Minimal RAM you need to serve a million vectors

Minimal RAM you need to serve a million vectors

When it comes to measuring the memory consumption of our processes, we often rely on tools such as htop to give us an indication of how much RAM is being used. However, this method can be misleading and doesn’t always accurately reflect the true memory usage of a process.

There are many different ways in which htop may not be a reliable indicator of memory usage. For instance, a process may allocate memory in advance but not use it, or it may not free deallocated memory, leading to overstated memory consumption. A process may be forked, which means that it will have a separate memory space, but it will share the same code and data with the parent process. This means that the memory consumption of the child process will be counted twice. Additionally, a process may utilize disk cache, which is also accounted as resident memory in the htop measurements.

As a result, even if htop shows that a process is using 10GB of memory, it doesn’t necessarily mean that the process actually requires 10GB of RAM to operate efficiently. In this article, we will explore how to properly measure RAM usage and optimize Qdrant for optimal memory consumption.

How to measure actual memory requirements

We need to know memory consumption in order to estimate how much RAM we need to run the program. So in order to determine that, we can conduct a simple experiment. Let’s limit the allowed memory of the process and observe at which point it stops functioning.
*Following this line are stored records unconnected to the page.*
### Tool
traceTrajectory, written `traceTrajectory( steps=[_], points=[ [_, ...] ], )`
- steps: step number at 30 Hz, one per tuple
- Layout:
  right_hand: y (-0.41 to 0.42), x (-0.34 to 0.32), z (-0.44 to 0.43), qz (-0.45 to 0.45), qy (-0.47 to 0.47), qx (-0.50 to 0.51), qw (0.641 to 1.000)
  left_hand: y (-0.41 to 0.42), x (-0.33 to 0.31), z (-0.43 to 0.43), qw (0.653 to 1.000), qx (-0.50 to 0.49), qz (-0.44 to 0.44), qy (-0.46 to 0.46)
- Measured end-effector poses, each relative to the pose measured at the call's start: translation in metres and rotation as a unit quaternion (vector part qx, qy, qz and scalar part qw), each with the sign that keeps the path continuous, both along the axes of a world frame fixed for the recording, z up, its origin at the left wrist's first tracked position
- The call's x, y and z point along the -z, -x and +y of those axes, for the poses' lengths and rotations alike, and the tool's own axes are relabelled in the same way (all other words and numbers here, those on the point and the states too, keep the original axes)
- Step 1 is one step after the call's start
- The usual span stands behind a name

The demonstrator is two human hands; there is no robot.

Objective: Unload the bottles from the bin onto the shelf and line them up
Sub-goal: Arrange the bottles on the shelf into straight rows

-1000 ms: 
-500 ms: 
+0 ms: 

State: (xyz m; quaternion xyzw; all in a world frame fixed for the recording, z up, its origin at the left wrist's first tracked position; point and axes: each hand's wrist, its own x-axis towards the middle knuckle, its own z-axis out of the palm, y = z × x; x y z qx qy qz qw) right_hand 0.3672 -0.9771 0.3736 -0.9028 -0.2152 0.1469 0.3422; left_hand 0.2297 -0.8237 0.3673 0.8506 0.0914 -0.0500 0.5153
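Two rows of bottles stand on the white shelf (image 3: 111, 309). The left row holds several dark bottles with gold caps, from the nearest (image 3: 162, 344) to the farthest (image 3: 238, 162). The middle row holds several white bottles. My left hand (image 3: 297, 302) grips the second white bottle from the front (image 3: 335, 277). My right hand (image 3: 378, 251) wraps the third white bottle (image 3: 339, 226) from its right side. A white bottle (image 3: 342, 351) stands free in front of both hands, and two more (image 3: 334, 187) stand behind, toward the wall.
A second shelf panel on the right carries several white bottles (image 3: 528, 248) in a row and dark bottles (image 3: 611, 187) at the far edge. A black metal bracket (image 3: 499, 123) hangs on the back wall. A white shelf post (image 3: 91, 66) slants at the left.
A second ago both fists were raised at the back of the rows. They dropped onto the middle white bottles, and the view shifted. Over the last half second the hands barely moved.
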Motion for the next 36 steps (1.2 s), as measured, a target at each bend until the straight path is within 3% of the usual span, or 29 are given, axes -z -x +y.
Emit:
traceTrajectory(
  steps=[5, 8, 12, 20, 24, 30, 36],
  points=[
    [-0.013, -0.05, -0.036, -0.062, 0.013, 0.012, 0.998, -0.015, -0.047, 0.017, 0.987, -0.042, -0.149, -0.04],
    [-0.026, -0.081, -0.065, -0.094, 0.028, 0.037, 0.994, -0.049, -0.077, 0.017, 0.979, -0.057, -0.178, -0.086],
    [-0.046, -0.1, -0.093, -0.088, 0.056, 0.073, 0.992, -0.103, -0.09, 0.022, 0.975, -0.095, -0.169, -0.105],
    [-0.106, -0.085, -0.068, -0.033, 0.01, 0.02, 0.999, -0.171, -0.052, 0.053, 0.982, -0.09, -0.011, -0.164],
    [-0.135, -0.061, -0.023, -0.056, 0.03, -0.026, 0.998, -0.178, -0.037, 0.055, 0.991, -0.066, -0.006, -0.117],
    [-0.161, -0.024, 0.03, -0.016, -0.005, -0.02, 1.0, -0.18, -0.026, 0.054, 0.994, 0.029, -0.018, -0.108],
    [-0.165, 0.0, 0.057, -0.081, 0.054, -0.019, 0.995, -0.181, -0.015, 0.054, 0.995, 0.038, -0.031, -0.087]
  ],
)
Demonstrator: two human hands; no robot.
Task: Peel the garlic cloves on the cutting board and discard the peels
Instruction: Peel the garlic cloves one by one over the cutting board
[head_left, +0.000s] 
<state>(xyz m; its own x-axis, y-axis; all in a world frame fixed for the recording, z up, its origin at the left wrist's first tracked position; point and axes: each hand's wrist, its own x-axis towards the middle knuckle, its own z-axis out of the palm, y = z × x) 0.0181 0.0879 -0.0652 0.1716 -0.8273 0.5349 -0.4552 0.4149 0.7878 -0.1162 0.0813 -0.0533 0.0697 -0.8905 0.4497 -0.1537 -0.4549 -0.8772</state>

In this way we can determine the minimum amount of RAM the program needs to operate.

One way to do this is by conducting a grid search, but a more efficient method is to use binary search to quickly find the minimum required amount of RAM. We can use docker to limit the memory usage of the process.

Before running each benchmark, it is important to clear the page cache with the following command:

sudo bash -c 'sync; echo 1 > /proc/sys/vm/drop_caches'

This ensures that the process doesn’t utilize any data from previous runs, providing more accurate and consistent results.

We can use the following command to run Qdrant with a memory limit of 1GB:

docker run -it --rm \
    --memory 1024mb \
    --network=host \
    -v "$(pwd)/data/storage:/qdrant/storage" \
    qdrant/qdrant:latest

Let’s run some benchmarks

Let’s run some benchmarks to see how much RAM Qdrant needs to serve 1 million vectors.

We can use the glove-100-angular and scripts from the vector-db-benchmark project to upload and query the vectors. With the first run we will use the default configuration of Qdrant with all data stored in RAM.

# Upload vectors
python run.py --engines qdrant-all-in-ram --datasets glove-100-angular

After uploading vectors, we will repeat the same experiment with different RAM limits to see how they affect the memory consumption and search speed.

# Search vectors
python run.py --engines qdrant-all-in-ram --datasets glove-100-angular --skip-upload

All in Memory

In the first experiment, we tested how well our system performs when all vectors are stored in memory. We tried using different amounts of memory, ranging from 1512mb to 1024mb, and measured the number of requests per second (rps) that our system was able to handle.

MemoryRequests/s
1512mb774.38
1256mb760.63
1200mb794.72
1152mbout of memory
1024mbout of memory

We found that 1152Mb memory limit resulted in our system running out of memory, but using 1512mb, 1256mb, and 1200mb of memory resulted in our system being able to handle around 780 RPS. This suggests that about 1.2Gb of memory is needed to serve around 1 million vectors, and there is no speed degradation when limiting memory usage above 1.2Gb.

Vectors stored using MMAP

Let’s go a bit further! In the second experiment, we tested how well our system performs when vectors are stored using the memory-mapped file (mmap). Create collection with:

PUT /collections/benchmark
{
  ...
  "optimizers_config": {
    "mmap_threshold_kb": 20000
  }
}

This configuration tells Qdrant to use mmap for vectors if the segment size is greater than 20000Kb (which is approximately 40K 128d-vectors).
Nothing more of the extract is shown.